I saw in 1990 a television series Korea the
Unknown War produced by Thames Television
(London) and WGBH (Boston) in which a Hungarian
journalist, Tibor Meray was interviewed. He was in Korea in
1952. I contacted WGBH and asked where Meray was today?
Noone knew. When in London in 1992 I contacted Thames
Television and asked the same question. I received the same answer.
In 1993 I called on the phone The Hungarian Association of Journalists in Budapest. I found out that Meray emigrated in 1956 to France and resided in Paris. I have a schoolfriend in Paris. By chance she knew
a Hungarian who knew Meray. Now I had his telephone number, so I have called him on the phone.
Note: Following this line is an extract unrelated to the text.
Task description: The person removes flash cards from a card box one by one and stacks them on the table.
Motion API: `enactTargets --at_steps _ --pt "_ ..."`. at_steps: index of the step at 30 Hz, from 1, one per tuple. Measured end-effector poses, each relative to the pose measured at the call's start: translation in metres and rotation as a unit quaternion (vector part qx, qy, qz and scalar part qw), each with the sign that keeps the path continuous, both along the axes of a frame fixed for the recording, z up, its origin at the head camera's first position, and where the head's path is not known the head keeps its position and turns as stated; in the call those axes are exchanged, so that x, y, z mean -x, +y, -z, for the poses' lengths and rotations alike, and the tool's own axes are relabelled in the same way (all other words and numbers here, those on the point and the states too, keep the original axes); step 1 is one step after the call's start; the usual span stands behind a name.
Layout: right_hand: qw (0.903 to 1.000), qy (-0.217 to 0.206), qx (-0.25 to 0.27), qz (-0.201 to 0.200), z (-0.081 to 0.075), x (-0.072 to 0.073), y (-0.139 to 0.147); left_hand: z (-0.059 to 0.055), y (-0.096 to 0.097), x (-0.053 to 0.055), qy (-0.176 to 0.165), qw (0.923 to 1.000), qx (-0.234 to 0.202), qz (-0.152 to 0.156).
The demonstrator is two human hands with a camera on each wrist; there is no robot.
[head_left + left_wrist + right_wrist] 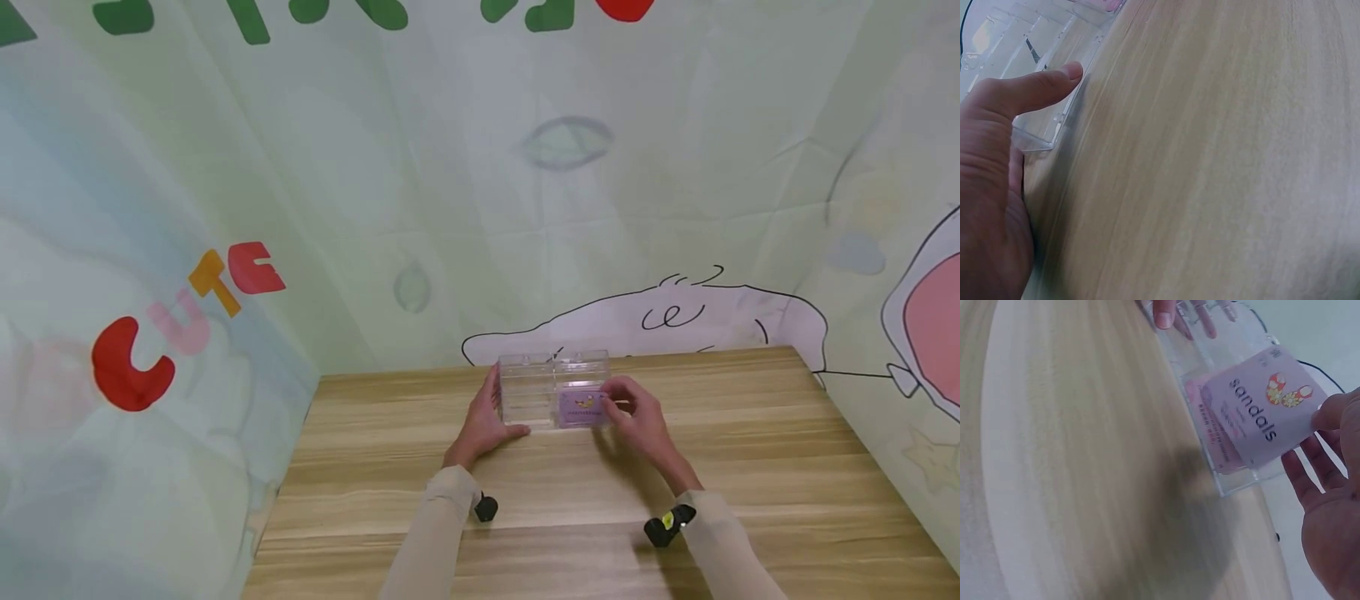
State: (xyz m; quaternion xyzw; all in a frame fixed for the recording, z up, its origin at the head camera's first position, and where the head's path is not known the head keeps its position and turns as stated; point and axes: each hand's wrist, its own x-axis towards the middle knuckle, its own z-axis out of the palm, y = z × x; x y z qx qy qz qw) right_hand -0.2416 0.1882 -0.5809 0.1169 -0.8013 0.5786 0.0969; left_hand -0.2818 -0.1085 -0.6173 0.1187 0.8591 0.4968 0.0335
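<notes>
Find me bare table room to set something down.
The table is bare left of the left hand, right of the right hand, and in front of the clear box between the sleeves. The box is crowded: hands at both sides, a sandals card at its right half.

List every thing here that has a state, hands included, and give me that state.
Clear holder: resting on the wood-grain table.
Pink card: in the holder's right half, partly covered.
"Sandals" card: pinched at one edge, overlapping the pink card.
Left hand: gripping the holder's left side.
Right hand: pinching the "sandals" card.
</notes>
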Motion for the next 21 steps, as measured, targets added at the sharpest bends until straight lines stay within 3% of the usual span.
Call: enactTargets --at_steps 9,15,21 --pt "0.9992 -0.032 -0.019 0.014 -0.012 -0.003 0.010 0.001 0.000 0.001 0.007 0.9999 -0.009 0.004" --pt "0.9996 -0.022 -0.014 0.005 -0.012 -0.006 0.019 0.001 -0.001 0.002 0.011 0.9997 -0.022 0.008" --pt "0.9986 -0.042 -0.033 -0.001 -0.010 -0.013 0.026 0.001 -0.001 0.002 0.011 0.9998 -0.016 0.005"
Meray said that in
1952 he was in Korea and published a series of reports in the Hungarian journal Szabad Nep > which were reprinted in France in Franc Tireur. He was in
Korea together with a
Polish journalist from Warsaw, Lucjan Pracki.
I found Prackis telephone number in the New York Public Library and called him. Pracki told me that in 1952
he published a series of reports from Korea in Soldier
of Freedom which were included in a book Military
Correspondent Reports from Korea. I asked him if he would send me the book to New York? He agreed. I met Pracki
on my visit to Poland in 1994.
Most of the reports were available in the Library of Congress. The most important were two reports describing incidents of cholera in Pyongyang and Dai Dong.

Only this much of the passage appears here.